Exercise details: Working from the listing below, set down every line exactly.

Data extract:
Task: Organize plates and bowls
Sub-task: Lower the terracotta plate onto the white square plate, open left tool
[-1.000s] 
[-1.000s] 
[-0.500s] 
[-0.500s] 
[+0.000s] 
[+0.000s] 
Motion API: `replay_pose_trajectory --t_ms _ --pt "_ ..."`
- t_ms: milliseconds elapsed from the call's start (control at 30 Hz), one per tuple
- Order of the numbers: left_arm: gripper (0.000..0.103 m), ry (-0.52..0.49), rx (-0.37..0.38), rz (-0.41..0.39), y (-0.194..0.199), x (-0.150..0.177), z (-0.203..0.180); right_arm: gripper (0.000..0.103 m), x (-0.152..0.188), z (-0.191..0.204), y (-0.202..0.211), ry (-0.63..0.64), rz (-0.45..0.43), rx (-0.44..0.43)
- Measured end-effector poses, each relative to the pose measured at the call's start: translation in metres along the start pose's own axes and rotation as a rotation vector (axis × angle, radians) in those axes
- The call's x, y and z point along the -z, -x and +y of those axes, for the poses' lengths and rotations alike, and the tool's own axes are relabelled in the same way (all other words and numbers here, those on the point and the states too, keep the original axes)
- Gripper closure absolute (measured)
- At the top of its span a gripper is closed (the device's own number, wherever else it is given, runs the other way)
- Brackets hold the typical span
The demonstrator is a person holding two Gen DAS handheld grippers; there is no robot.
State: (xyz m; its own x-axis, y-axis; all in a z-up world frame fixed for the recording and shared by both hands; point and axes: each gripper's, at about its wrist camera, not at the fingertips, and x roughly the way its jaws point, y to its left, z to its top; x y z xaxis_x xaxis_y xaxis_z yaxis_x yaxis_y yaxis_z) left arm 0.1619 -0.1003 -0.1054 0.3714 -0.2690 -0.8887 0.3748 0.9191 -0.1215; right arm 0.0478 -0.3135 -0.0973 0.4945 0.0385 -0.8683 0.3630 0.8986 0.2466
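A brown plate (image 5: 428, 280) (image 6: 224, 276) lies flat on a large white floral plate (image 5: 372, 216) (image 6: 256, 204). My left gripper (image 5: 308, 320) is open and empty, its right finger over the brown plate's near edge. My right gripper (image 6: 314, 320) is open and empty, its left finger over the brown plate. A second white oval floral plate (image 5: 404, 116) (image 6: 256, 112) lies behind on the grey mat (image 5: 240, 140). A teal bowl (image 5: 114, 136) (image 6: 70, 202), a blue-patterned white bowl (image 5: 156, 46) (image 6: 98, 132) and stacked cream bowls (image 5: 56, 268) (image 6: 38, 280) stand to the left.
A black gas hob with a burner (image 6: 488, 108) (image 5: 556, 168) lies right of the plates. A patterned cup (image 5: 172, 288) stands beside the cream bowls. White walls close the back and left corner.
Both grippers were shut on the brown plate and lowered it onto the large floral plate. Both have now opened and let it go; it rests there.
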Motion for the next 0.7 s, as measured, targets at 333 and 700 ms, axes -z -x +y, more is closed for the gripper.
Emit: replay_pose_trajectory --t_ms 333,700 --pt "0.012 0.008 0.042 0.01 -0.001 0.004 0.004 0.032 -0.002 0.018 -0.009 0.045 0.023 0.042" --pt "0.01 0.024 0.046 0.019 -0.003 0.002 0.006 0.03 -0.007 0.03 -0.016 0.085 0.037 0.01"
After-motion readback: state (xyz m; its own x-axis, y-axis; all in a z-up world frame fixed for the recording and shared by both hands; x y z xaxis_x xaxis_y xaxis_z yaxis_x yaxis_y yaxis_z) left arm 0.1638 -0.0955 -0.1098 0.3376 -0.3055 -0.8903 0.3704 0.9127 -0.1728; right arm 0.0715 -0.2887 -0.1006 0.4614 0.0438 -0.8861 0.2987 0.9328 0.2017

Response to the task:
Task: Organize plates and bowls
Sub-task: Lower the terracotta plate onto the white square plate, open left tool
[-1.000s] 
[-1.000s] 
[-0.500s] 
[-0.500s] 
[+0.000s] 
[+0.000s] 
Motion API: `replay_pose_trajectory --t_ms _ --pt "_ ..."`
- t_ms: milliseconds elapsed from the call's start (control at 30 Hz), one per tuple
- Order of the numbers: left_arm: gripper (0.000..0.103 m), ry (-0.52..0.49), rx (-0.37..0.38), rz (-0.41..0.39), y (-0.194..0.199), x (-0.150..0.177), z (-0.203..0.180); right_arm: gripper (0.000..0.103 m), x (-0.152..0.188), z (-0.191..0.204), y (-0.202..0.211), ry (-0.63..0.64), rz (-0.45..0.43), rx (-0.44..0.43)
- Measured end-effector poses, each relative to the pose measured at the call's start: translation in metres along the start pose's own axes and rotation as a rotation vector (axis × angle, radians) in those axes
- The call's x, y and z point along the -z, -x and +y of those axes, for the poses' lengths and rotations alike, and the tool's own axes are relabelled in the same way (all other words and numbers here, those on the point and the states too, keep the original axes)
- Gripper closure absolute (measured)
- At the top of its span a gripper is closed (the device's own number, wherever else it is given, runs the other way)
- Brackets hold the typical span
The demonstrator is a person holding two Gen DAS handheld grippers; there is no robot.
State: (xyz m; its own x-axis, y-axis; all in a z-up world frame fixed for the recording and shared by both hands; point and axes: each gripper's, at about its wrist camera, not at the fingertips, and x roughly the way its jaws point, y to its left, z to its top; x y z xaxis_x xaxis_y xaxis_z yaxis_x yaxis_y yaxis_z) left arm 0.1619 -0.1003 -0.1054 0.3714 -0.2690 -0.8887 0.3748 0.9191 -0.1215; right arm 0.0478 -0.3135 -0.0973 0.4945 0.0385 -0.8683 0.3630 0.8986 0.2466
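A brown plate (image 5: 428, 280) (image 6: 224, 276) lies flat on a large white floral plate (image 5: 372, 216) (image 6: 256, 204). My left gripper (image 5: 308, 320) is open and empty, its right finger over the brown plate's near edge. My right gripper (image 6: 314, 320) is open and empty, its left finger over the brown plate. A second white oval floral plate (image 5: 404, 116) (image 6: 256, 112) lies behind on the grey mat (image 5: 240, 140). A teal bowl (image 5: 114, 136) (image 6: 70, 202), a blue-patterned white bowl (image 5: 156, 46) (image 6: 98, 132) and stacked cream bowls (image 5: 56, 268) (image 6: 38, 280) stand to the left.
A black gas hob with a burner (image 6: 488, 108) (image 5: 556, 168) lies right of the plates. A patterned cup (image 5: 172, 288) stands beside the cream bowls. White walls close the back and left corner.
Both grippers were shut on the brown plate and lowered it onto the large floral plate. Both have now opened and let it go; it rests there.
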Motion for the next 0.7 s, as measured, targets at 333 and 700 ms, axes -z -x +y, more is closed for the gripper.
Emit: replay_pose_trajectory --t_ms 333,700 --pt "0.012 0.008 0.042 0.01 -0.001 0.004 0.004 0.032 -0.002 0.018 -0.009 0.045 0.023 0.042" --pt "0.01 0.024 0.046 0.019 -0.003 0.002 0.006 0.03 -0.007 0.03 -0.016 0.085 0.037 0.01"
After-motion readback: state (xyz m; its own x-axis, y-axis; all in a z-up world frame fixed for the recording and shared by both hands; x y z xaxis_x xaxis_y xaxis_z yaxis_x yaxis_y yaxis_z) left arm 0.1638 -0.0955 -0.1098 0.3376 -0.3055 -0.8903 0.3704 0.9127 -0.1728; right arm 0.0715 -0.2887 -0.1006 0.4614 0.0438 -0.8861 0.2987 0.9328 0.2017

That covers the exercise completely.